## Collected material
+--

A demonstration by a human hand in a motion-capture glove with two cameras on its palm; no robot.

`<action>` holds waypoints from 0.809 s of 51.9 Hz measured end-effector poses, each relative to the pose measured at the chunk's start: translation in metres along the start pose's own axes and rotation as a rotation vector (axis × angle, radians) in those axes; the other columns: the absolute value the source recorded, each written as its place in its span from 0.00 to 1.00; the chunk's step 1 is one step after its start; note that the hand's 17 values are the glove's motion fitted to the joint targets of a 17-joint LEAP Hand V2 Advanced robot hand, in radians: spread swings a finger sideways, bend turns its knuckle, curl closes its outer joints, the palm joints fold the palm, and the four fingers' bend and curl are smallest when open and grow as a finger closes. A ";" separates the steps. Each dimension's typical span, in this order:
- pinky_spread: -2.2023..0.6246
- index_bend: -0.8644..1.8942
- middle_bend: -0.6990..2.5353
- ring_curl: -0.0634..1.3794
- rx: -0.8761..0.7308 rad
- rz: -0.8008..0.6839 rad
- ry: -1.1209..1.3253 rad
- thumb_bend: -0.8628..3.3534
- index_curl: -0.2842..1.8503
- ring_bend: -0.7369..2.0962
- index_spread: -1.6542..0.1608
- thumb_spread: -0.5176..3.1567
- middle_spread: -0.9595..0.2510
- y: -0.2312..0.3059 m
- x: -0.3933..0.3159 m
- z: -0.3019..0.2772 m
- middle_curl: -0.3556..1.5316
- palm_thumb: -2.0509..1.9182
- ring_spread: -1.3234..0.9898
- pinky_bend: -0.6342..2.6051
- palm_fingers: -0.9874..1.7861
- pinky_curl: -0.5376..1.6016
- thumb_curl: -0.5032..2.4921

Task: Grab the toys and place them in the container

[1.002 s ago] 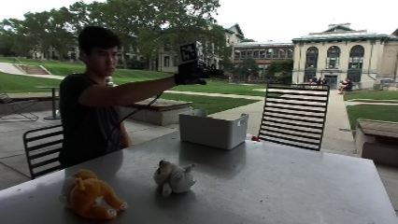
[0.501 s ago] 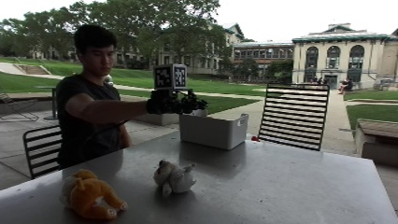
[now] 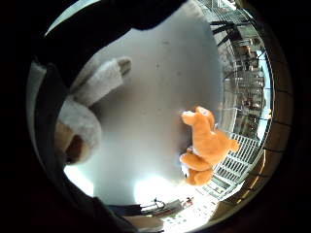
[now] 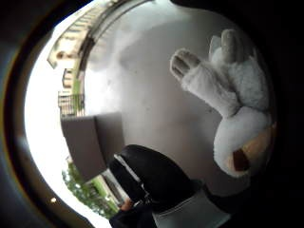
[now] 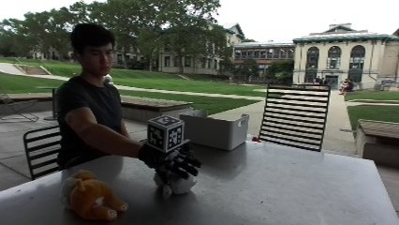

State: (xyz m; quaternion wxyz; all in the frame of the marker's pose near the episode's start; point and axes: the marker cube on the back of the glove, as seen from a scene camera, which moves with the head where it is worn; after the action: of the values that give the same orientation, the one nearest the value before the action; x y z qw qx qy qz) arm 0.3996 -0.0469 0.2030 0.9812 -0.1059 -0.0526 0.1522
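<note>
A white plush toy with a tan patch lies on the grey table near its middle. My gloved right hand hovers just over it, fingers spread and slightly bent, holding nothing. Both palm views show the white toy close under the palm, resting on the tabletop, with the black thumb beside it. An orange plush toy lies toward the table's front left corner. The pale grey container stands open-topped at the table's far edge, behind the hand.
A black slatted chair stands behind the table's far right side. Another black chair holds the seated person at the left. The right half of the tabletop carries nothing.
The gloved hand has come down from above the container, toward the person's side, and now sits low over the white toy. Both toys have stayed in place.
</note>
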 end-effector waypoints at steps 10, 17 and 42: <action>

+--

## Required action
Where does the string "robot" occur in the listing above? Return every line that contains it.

## The completed task
A demonstration by a human hand in a motion-capture glove with two cameras on its palm; no robot.
`<action>` holds waypoints from 0.809 s of 51.9 Hz measured end-effector poses, each relative to the pose measured at the chunk's start: translation in metres along the start pose's own axes and rotation as a rotation vector (axis × angle, radians) in those axes; the other columns: the absolute value the source recorded, each written as its place in its span from 0.00 to 1.00; the chunk's step 1 is one step after its start; note that the hand's 17 values are the glove's motion fitted to the joint targets of a 17-joint LEAP Hand V2 Advanced robot hand, in radians: spread swings a finger sideways, bend turns its knuckle, curl closes its outer joints, the palm joints fold the palm, and the four fingers' bend and curl are smallest when open and grow as a finger closes. A ";" separates the steps. Each dimension's typical span, in this order:

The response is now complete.